The emigrated Salzkammergütler not only took their skills as lumbermen and saltworkers with them to the Forest Carpathians, but also their customs, their costumes, their songs and their language, the old Middle Bavarian dialect from the Salzkammergut. After living mainly in the two places Deutsch-Mokra and Königsfeld , where they made up the majority of the population for a long time, their culture and language remained for a long time. This was nothing unusual in this multilingual and multiethnic area, because in the Carpathian Ukraine , besides Ukrainians, Hungarians , Romanians , Roma , Yiddish- speaking Jews , Slovaks and Russians lived mixed up, mostly in separate villages.
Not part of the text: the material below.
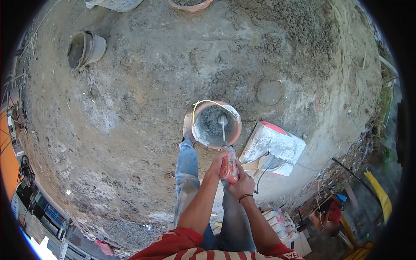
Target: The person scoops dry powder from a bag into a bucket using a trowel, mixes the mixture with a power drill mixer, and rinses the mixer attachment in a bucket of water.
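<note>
A red drill [229,168] with a long metal mixing rod [224,131] points down into a bucket [238,125] between my feet. My left hand [218,163] is wrapped round the front of the drill body. At the rear end, my right hand [243,184] is closed round the drill's handle, a dark cord hanging beside it. Grey, wet-looking mix [209,119] fills the lower part of the bucket, and the rod's tip reaches into it. A yellow handle [196,112] lies along the bucket's rim. My fingertips are partly hidden by the drill.
An opened, dusty white-and-red sack [284,149] lies right of the bucket. A tipped pail [96,47] is at upper left; other containers, including a reddish tub [190,6], stand at the top edge. Loose soil [299,30] is heaped upper right. Bags [277,223] and clutter sit lower right.
</note>
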`<state>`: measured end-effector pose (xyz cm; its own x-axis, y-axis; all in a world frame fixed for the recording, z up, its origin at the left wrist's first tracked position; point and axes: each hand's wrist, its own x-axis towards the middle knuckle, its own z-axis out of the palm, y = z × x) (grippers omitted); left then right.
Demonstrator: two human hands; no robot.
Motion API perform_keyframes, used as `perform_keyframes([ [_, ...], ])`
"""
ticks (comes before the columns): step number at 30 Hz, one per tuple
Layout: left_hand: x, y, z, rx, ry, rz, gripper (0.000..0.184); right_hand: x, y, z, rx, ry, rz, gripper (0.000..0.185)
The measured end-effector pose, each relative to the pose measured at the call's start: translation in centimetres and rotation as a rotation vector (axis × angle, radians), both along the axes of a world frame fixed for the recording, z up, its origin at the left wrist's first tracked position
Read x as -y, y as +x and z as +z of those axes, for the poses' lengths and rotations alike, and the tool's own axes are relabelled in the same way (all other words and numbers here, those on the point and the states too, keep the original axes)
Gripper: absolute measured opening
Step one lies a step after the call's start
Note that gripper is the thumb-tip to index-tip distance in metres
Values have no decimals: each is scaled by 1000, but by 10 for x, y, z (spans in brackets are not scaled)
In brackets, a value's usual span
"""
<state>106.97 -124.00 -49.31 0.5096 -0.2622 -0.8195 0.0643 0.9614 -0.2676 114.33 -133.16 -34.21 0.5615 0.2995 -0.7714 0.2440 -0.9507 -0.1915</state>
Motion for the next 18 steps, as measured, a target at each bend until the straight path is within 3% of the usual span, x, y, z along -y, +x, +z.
perform_keyframes([
  [12, 18, -39, -42, 115, -3, 25, 24, 7, -38, -15, 70, 90, -3, 91],
  [13, 8, -35, -30, 141, 157, 34, 23, -1, -34, -15, 93, 102, 20, 89],
  [17, -23, -30, -12, 127, 86, 8, 19, -27, -26, 1, 43, 39, 19, 90],
  [18, -16, -32, -19, 144, 38, 152, 19, -34, -20, 2, 33, 69, 62, 89],
])
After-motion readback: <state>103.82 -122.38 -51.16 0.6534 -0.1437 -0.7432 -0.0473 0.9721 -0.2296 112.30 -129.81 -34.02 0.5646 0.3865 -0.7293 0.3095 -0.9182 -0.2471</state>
After the end of the Second World War, the German-speaking residents were subjected to massive repression and Russian and Ukrainian largely supplanted the old dialect. Today only about 300 German-speaking people, mostly elderly, live in the entire Theresiental area . However, they have almost never learned standard German and are most likely to have a conversation with Austrians who can still speak the old form of the Salzkammergut dialect. For many modern terms, they mostly use Russian and Ukrainian words. For example, an alpine hut is called "Kolifn" (from Ukrainian: koliba ) and a locomotive is called "Maschin". Since 1991 at the latest, Ukrainian has been the dominant language in all areas of life for these people.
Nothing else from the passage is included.